▶ Your instructions
Whenever the word "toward" shows up in a line of the data, copy that line.

▶ Records for processing
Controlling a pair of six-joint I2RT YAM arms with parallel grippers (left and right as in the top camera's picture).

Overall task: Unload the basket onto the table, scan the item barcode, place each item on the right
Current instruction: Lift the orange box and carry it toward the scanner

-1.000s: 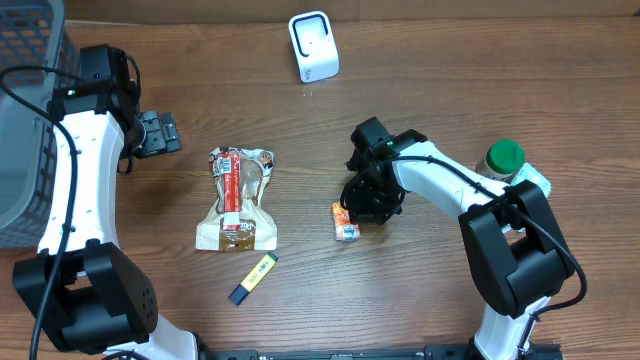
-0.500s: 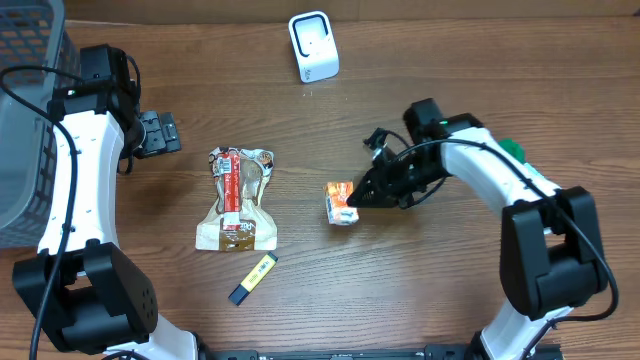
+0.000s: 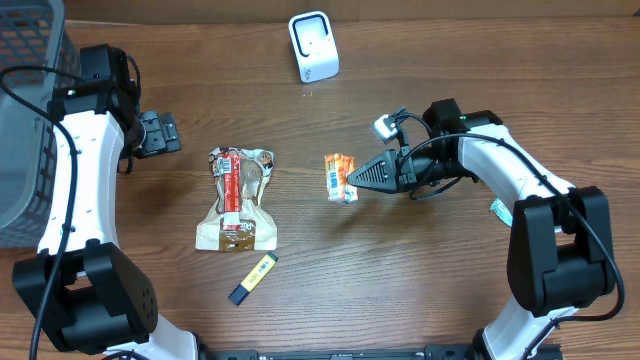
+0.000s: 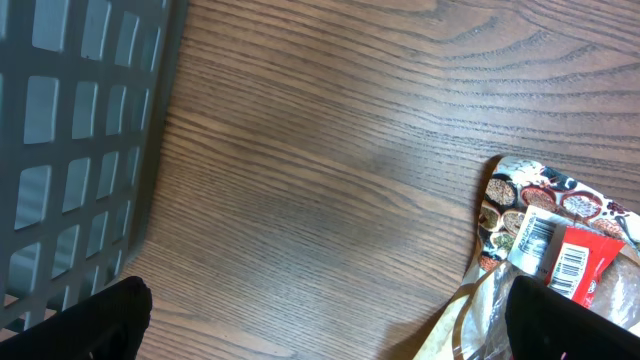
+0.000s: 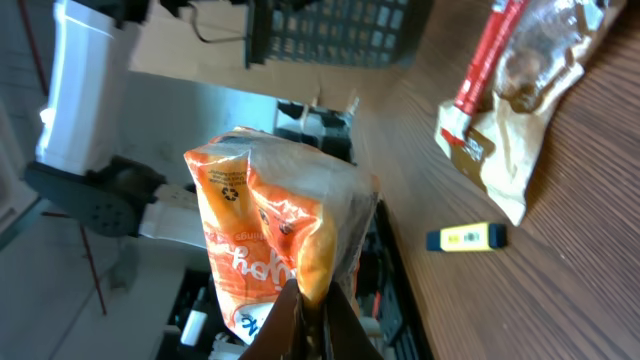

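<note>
The right gripper (image 3: 352,180) is clenched on the orange snack packet (image 3: 340,178) and holds it up above the surface (image 3: 420,290), a little right of the middle, well apart from the white device (image 3: 313,46) that stands at the far edge. In the overhead view a pale label with fine lines shows on the packet, but it is too small to read as a barcode with certainty. In the right wrist view the packet (image 5: 262,235) is pinched at its lower edge, and the fingertips (image 5: 290,318) are mostly cut off by the frame. The left gripper (image 3: 160,133) is released with the jaws wide, near the grey basket (image 3: 25,120) at the left, and holds nothing; its wrist view shows only two dark finger ends in the lower corners. A clear bag with a red stick (image 3: 238,200) lies flat left of the packet, only partly seen in the left wrist view (image 4: 545,250), where two barcodes are visible. A yellow and blue marker (image 3: 253,278) lies nearer. A small pale scrap (image 3: 497,208) beside the right arm is mostly hidden and I cannot tell what it is
</note>
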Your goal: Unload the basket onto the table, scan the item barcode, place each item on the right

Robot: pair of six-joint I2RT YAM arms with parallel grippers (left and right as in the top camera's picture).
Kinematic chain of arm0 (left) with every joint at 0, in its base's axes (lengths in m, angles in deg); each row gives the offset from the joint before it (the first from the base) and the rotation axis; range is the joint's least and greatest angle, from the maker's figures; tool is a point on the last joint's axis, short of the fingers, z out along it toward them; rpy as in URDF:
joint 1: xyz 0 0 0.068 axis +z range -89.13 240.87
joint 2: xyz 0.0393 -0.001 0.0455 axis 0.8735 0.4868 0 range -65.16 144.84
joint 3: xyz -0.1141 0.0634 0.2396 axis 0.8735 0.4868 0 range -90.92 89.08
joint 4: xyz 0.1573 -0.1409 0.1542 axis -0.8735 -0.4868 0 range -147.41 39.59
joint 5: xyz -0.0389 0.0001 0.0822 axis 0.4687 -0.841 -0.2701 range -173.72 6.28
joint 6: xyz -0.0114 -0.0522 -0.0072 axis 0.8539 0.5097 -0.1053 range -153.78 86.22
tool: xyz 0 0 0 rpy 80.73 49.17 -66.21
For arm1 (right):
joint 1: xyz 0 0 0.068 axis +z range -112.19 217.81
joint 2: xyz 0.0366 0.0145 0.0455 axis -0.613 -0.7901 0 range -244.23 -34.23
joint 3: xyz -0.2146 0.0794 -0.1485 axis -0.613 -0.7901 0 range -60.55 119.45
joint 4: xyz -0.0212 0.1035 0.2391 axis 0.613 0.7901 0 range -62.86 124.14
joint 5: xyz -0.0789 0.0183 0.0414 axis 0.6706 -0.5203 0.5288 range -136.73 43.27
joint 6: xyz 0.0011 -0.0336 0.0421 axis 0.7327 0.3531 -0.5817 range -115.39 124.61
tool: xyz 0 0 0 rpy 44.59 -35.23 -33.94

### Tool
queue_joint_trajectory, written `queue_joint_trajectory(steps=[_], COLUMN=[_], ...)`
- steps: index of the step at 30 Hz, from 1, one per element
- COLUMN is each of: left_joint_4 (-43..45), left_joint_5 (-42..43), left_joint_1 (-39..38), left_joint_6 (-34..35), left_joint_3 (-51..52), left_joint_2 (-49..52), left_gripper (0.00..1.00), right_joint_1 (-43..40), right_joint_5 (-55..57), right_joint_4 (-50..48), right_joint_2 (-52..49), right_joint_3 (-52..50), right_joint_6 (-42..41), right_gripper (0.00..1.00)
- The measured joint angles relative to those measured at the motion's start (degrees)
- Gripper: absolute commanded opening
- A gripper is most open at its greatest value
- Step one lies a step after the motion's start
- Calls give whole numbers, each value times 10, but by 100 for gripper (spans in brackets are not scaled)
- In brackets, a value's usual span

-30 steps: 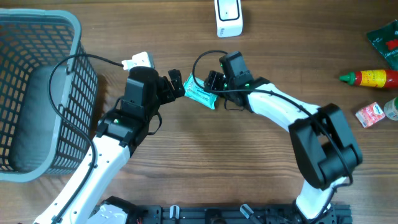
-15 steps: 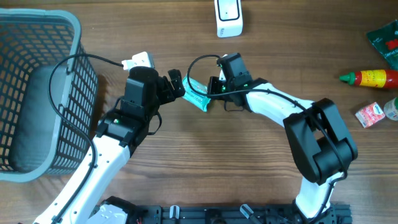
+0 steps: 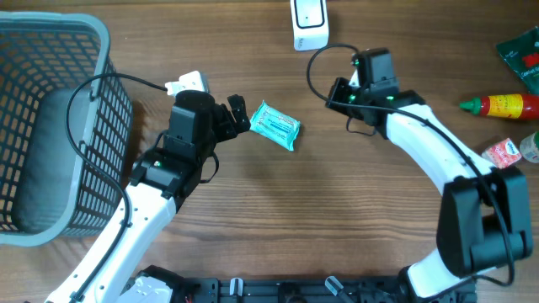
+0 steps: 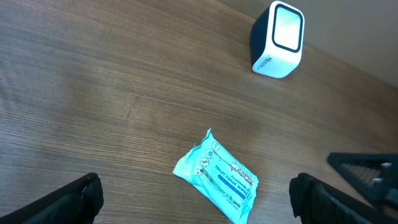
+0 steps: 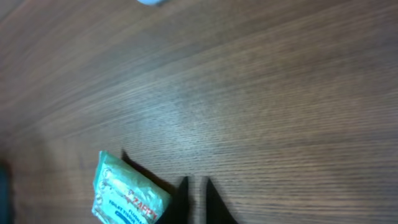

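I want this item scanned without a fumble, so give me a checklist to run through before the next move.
1. Teal packet lies free, nothing gripping it: ok.
2. Left tool open, right beside the packet: ok.
3. Right tool shut, empty, away from the packet: ok.
4. Scanner upright, nothing blocking it: ok.
5. Which packet face carries the barcode: cannot tell.

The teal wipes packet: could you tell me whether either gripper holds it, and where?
Neither holds it. The teal wipes packet lies free beside the open left gripper; the right gripper is shut and empty.
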Motion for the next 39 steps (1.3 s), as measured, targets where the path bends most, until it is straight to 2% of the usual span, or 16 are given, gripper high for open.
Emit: queue_joint_trajectory(steps=[3, 5, 7, 10, 13, 17, 23, 25, 28, 30, 39], left_joint_4=[-1, -1, -1, -1, -2, -2, -2, -1, -2, -2, -2], left_joint_5=[0, 0, 0, 0, 0, 0, 0, 0, 0, 0, 0], left_joint_1=[0, 0, 0, 0, 0, 0, 0, 0, 0, 0, 0], left_joint_6=[0, 0, 0, 0, 0, 0, 0, 0, 0, 0, 0], left_joint_3=[0, 0, 0, 0, 0, 0, 0, 0, 0, 0, 0], left_joint_2=[0, 0, 0, 0, 0, 0, 0, 0, 0, 0, 0], left_gripper=[100, 100, 100, 100, 100, 100, 100, 100, 100, 100, 100], right_joint_1=[1, 10, 24, 51, 76, 95, 105, 103, 103, 103, 69], right_joint_5=[-40, -68, -87, -108, -123, -125, -128, -136, -140, -141, -140], right_joint_4=[10, 25, 38, 72, 82, 51, 22, 15, 8, 3, 14], right_joint_2=[4, 4, 4, 2, -14, -51, -120, -123, -124, -123, -123], right_joint_3=[0, 0, 0, 0, 0, 0, 0, 0, 0, 1, 4], right_joint_6=[31, 42, 38, -31, -127, -185, -227, -237, -247, -250, -250], right_gripper=[60, 60, 54, 45, 43, 44, 41, 36, 21, 4, 4])
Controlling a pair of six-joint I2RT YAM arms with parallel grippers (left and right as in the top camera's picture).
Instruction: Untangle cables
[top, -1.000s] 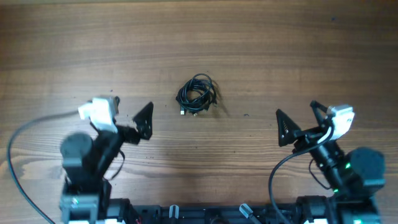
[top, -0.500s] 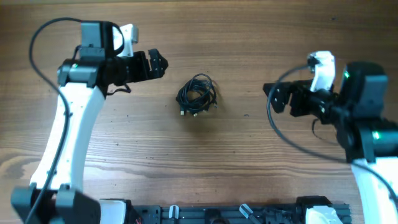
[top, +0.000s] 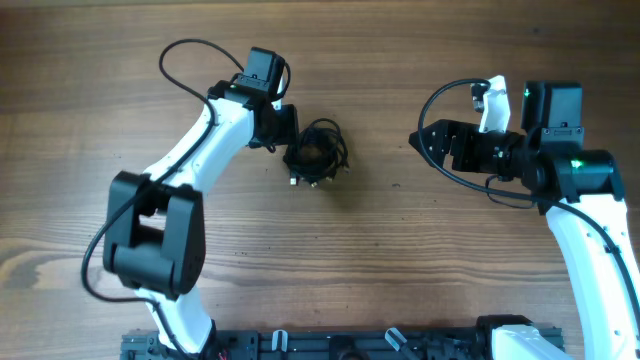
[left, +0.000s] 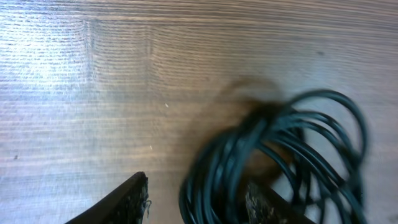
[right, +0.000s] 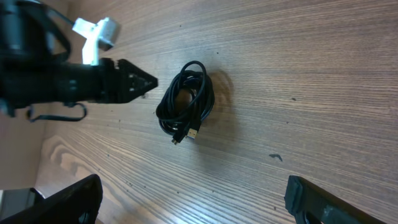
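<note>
The left arm has swung in since half a second ago, and the left gripper (top: 285, 128) now sits just beside the left edge of the cables (top: 316, 152), where before it hung well up and to the left. The bundle itself hasn't budged, still mid-table on the wooden table (top: 330, 270). The right gripper (top: 425, 143) points at the bundle from about the same spot as before, well apart from it. The left wrist view shows what overhead can't: the jaws stand apart, dark rough-edged fingers (left: 134, 198) either side, with blurred glossy black loops running down between them; whether they touch, I can't tell. The right wrist view shows its own jaws spread wide at the frame's bottom corners. From there the whole coil reads as a loose oval of thin cord, a small metallic plug tip (right: 193, 132) poking out at its lower end. The tabletop is brown wood with fine straight grain.
</note>
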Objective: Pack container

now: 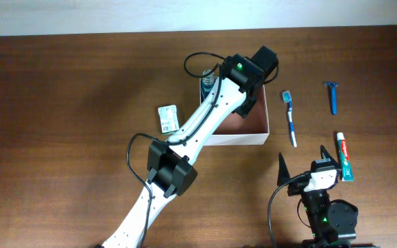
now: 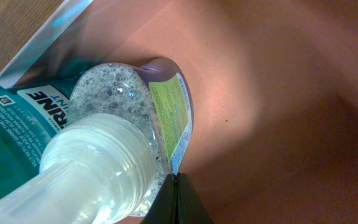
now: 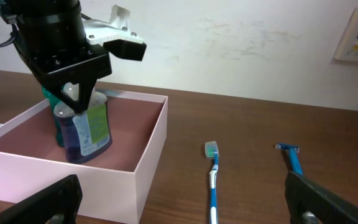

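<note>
While the left arm reaches diagonally across the table into the container at mid-table, its forearm hides the box's left half from above. The left jaws clamp the neck of an upright purple bottle, close beside a teal bottle in the far-left corner. A flat white packet lies just left of the container; a toothbrush, razor and toothpaste lie to its right. The right jaws stand wide, near the front edge.
</note>
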Motion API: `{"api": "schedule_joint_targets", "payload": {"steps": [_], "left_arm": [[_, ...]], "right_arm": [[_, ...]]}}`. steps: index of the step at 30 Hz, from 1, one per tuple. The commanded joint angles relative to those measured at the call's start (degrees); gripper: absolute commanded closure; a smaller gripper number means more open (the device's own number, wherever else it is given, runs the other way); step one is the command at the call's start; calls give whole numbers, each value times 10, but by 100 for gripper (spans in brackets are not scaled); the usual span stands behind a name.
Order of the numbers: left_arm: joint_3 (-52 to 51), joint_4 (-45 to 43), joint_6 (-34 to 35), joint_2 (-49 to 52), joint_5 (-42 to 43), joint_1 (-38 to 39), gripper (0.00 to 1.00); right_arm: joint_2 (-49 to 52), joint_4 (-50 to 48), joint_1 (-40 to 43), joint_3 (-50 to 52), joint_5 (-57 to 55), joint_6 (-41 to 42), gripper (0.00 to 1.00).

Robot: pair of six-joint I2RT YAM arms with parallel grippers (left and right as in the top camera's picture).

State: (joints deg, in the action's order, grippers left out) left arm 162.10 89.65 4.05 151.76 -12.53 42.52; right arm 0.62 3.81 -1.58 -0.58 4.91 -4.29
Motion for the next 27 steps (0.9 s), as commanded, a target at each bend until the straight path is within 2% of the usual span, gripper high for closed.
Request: {"api": "schedule_joint_targets", "payload": {"steps": [1,8,27], "left_arm": [[4,2,-2,3,-11,3,99],[4,-3,6,3,-62,3,99],[3,-82,6,3,-62,3,99]], "right_arm": [[-4,3,2,3,-7,3,2],[-4,3,2,3,-7,3,2],[-4,3,2,3,-7,3,2]]}}
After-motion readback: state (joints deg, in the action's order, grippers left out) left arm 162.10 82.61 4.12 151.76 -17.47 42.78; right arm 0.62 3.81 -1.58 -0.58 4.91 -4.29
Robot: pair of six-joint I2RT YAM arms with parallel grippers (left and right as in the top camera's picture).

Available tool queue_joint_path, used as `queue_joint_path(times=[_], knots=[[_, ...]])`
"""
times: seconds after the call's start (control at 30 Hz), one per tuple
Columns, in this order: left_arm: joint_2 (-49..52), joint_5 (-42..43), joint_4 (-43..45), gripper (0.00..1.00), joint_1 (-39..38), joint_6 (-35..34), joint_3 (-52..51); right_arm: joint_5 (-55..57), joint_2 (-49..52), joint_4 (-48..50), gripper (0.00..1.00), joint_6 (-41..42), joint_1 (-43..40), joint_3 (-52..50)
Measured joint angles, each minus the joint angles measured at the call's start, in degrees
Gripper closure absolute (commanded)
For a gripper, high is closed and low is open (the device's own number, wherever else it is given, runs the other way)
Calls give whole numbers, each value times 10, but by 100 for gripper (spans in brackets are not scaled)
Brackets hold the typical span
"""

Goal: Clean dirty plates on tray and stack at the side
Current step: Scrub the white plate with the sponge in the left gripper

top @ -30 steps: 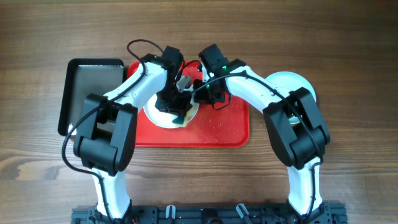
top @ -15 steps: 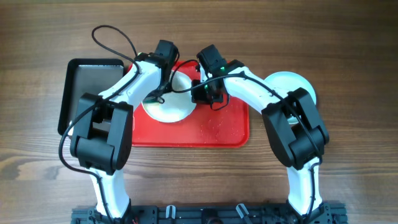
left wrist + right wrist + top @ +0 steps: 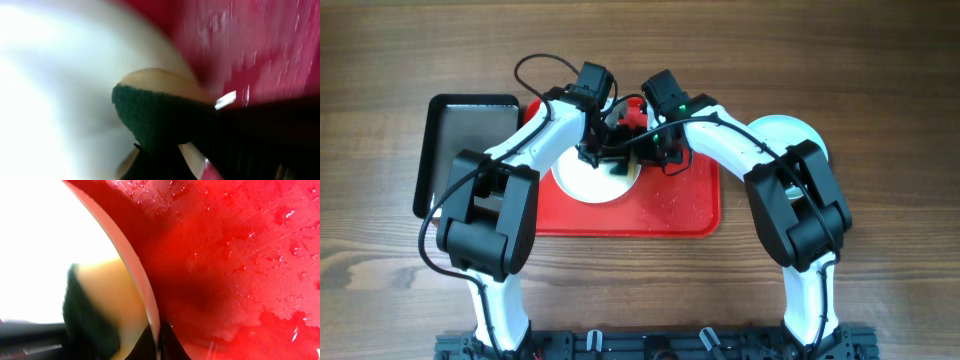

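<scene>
A white plate [image 3: 582, 180] lies on the left half of the red tray [image 3: 670, 212]. My left gripper [image 3: 608, 150] is over the plate's far right part, shut on a green and yellow sponge [image 3: 160, 112] pressed on the plate [image 3: 50, 100]. My right gripper [image 3: 655, 150] is shut on the plate's right rim [image 3: 142, 287], one finger on each side [image 3: 159, 339]. The sponge also shows in the right wrist view [image 3: 97, 310]. A pale turquoise plate [image 3: 782, 128] lies on the table right of the tray, partly under my right arm.
A black tray [image 3: 470, 140] lies against the red tray's left end. The red tray's floor [image 3: 240, 255] is wet with droplets and film. Both arms cross above the tray's far half. Bare wooden table [image 3: 880, 80] surrounds everything.
My left gripper swept the sponge to the plate's left side, then back to the right and slightly farther away. The right gripper has stayed on the plate's rim.
</scene>
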Motion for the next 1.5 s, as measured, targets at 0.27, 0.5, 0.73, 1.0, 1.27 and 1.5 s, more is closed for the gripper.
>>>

▶ Answer for the task
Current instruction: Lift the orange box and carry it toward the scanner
Kinematic chain of arm0 (left) with every joint at 0, in its base's axes (lengths in m, angles in deg); each row gives the offset from the joint before it (the first from the base) and the rotation axis; range is the joint's least and greatest angle, from the maker's figures; tool is a point on the last joint's axis, short of the fingers, z out along it toward them; rpy as in URDF:

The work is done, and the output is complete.